The new dominant players that break through during these unstable moments in the market seem to accomplish two things: 1) creating a new layer of activity that simplifies the complexity in the network, 2) commercializing access to or on top of that activity.

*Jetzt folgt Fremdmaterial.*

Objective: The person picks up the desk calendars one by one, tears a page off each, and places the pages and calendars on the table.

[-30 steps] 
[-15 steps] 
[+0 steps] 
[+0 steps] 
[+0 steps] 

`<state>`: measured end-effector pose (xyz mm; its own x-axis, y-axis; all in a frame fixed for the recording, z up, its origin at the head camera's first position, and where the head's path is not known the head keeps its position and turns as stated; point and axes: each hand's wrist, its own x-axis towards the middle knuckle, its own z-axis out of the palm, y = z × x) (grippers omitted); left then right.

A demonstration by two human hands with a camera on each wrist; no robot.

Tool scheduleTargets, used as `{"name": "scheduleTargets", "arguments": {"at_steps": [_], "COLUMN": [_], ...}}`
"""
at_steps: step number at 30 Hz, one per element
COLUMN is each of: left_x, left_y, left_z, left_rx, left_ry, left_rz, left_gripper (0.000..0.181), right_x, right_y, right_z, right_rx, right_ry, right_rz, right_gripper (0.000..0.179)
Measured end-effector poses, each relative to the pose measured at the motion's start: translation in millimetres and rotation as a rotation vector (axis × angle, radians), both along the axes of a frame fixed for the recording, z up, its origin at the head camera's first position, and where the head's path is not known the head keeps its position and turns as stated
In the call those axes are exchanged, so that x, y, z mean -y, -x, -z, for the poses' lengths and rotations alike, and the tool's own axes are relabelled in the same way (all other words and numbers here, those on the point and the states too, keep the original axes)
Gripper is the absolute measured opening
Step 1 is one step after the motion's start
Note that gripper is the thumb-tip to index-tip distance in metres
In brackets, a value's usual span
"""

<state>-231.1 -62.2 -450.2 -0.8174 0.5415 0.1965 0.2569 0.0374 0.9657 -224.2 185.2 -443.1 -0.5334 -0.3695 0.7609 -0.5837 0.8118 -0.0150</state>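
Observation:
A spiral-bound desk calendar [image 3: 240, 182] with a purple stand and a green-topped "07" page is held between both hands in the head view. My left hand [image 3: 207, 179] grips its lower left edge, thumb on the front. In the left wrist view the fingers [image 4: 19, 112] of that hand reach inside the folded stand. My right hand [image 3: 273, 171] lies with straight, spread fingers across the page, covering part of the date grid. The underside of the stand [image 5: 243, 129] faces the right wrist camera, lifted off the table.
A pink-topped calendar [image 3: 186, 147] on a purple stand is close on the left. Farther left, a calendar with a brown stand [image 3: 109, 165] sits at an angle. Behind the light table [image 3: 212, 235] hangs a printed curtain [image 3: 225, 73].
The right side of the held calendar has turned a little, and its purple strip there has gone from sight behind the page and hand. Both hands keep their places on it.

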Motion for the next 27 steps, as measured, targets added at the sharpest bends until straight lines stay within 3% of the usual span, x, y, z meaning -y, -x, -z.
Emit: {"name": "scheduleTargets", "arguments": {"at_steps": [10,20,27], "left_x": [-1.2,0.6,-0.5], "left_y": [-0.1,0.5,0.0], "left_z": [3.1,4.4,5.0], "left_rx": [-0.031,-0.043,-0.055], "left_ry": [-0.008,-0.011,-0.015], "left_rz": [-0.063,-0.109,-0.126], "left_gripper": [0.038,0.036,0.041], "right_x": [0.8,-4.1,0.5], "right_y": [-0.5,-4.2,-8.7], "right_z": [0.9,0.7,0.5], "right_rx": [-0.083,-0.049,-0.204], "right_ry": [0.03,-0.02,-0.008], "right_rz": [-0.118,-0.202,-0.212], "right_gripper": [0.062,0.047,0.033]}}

Matt McAlister ist der Head of Digital Strategy beim Guardian und rührt in diesem White Paper mit der ganz grossen Kelle an: Er entwirft ein umfassendes Innovationsmodell für die Medienorganisation der Zukunft (wenn man sie überhaupt noch so nennen kann), bei der Netzwerkeffekte eine zentrale Rolle einnehmen.

Nebenbei beschreibt er schlüssig (und aus dieser Passage stammt das obige Zitat), welche Leistung die jeweils dominanten Player einer bestimmten Phase der Internet-Entwicklung leisten und entdeckt hier eine plausible Gesetzmässigkeit: So wächst die Komplexität des Netzes durch neuartige Aktivitäten in regelmässigen Abständen soweit an, dass sie zu Instabilität führt. Hier kommen Unternehmen ins Spiel, die mit neuartigen Ideen eine Reduktion derselben schaffen und diese Leistung monetarisieren. So werden sie selbst dann zu den dominanten Playern einer Phase.

Ich kann mir nicht helfen, aber irgendwie muss ich dabei an den aktuellen Hype um Quora denken, der vom Zeitpunkt her absolut passen würde: McAlister schätzt nämlich, dass eine solche Phase im Schnitt rund 5 Jahre dauert. Und wenn man sich die Entwicklung von Yahoo zu Google zu Facebook anschaut, kommt das auch in etwa hin.

Wie dem auch sei: Für Leute, die an der Materie interessiert sind, ist die Lektüre des pdfs absoluter Pflichtstoff. Auch wenn vieles davon ziemlich abgehoben ist, sind hier eine Menge wertvollster Denkanstösse für die Zukunft unserer Branche zu finden.